En 1529, le receveur des mines Georges d’Ainvaux verse 2 florins ( 1/10e de son salaire) à Heinrich Gross pour avoir fait et dressé sur la place ou se tient le marché des mineurs un panonceau avec les armes du Duc de Lorraine..
Ce panonceau, peint par l’artiste est celui que prévoit la réglementation édictée par le duc René II le 2 Juin 1508 pour les armes de Sainte Marie aux Mines.
Quelques années plus tard, le même receveur commande à Heinrich Gross l’habillage des barrières du poêle de la maison de la justice « ausdictes mynes »…
Receveur des mines de la Croix depuis des années, Georges d’Ainvaux demeurait dans sa grande maison construite peu avant la porte de la Rochotte ( actuelle rue Saint Charles).
Pour la visite du duc Antoine de Lorraine, les officiers avaient fait repeindre le panonceau armorié du marché.
Il est vraisemblable qu’à cette occasion, le receveur ait commandé à Heinrich Gross, dont le talent avait été apprécié, une série de dessins retraçant l’activité des mineurs pour en faire un présent à son souverrain.
Nous ignorons dans quelles mains est passé ce recueil depuis sa réalisation et ne retrouvons sa trace qu’en 1869.
En effet, à cette date, il est mentionné dans le catalogue des ventes de Mr le Baron Pichon, catalogue rédigé par le libraire Potier :
«Recueil de 35 dessins, représentant les travaux dans les mines d’argent de Saint-Nicolas, la vie des mineurs et tout ce qui se rattache à leur profession…
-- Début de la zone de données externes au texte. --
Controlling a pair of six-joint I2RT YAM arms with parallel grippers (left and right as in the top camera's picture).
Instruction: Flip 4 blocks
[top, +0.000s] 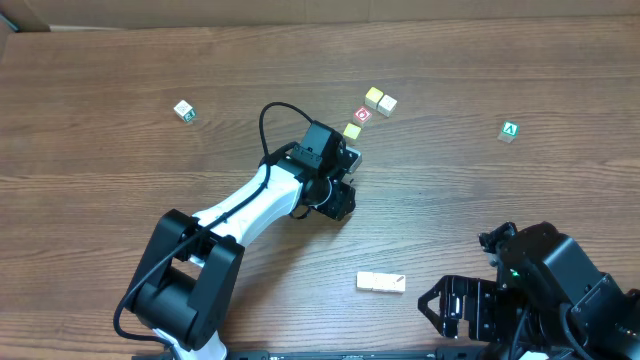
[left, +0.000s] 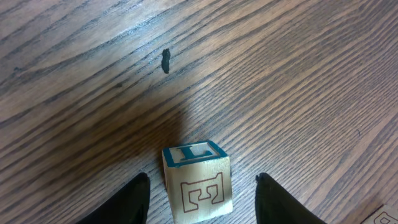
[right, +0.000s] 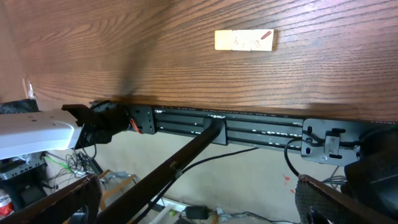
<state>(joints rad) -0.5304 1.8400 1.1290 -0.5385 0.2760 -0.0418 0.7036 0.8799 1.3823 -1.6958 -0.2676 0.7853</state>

Recueil très curieux, les dessins sont habilement exécutés à la plume et teintés.
Sur chaque planche se trouve l’explication en Français, en caractère gothique… »
Depuis lors, le recueil est conservé à l’école des beaux arts de Paris et comporte 25 feuillets, dessinés recto-verso à l’exception du premier.
Chaque dessin est réhaussé à l’aquarelle bleue, violette, jaune et orange pour les visages.
Le support est en papier épais.
Les pages mesurent en moyenne 31, 7cm de hauteur et 41,5cm de largeur.
Ce n’est que lors de l’exposition de Tourcoing en 1962 que l’on se rendit compte de toute l’importance de ce manuscrit et faire le rapprochement avec des scènes minières représentées avec les mines locales.
André Girodié, collaborateur auprès de la revue « Lorraine illustrée », publia 8 de ces dessins puis réalisa une publication complète de l’œuvre de Heinrich Gross.
Tirée à 155 exemplaires numérotées, cette publication est aujourd’hui introuvable, il en subsiste moins d’une dizaine dans les bibliothèques publiques.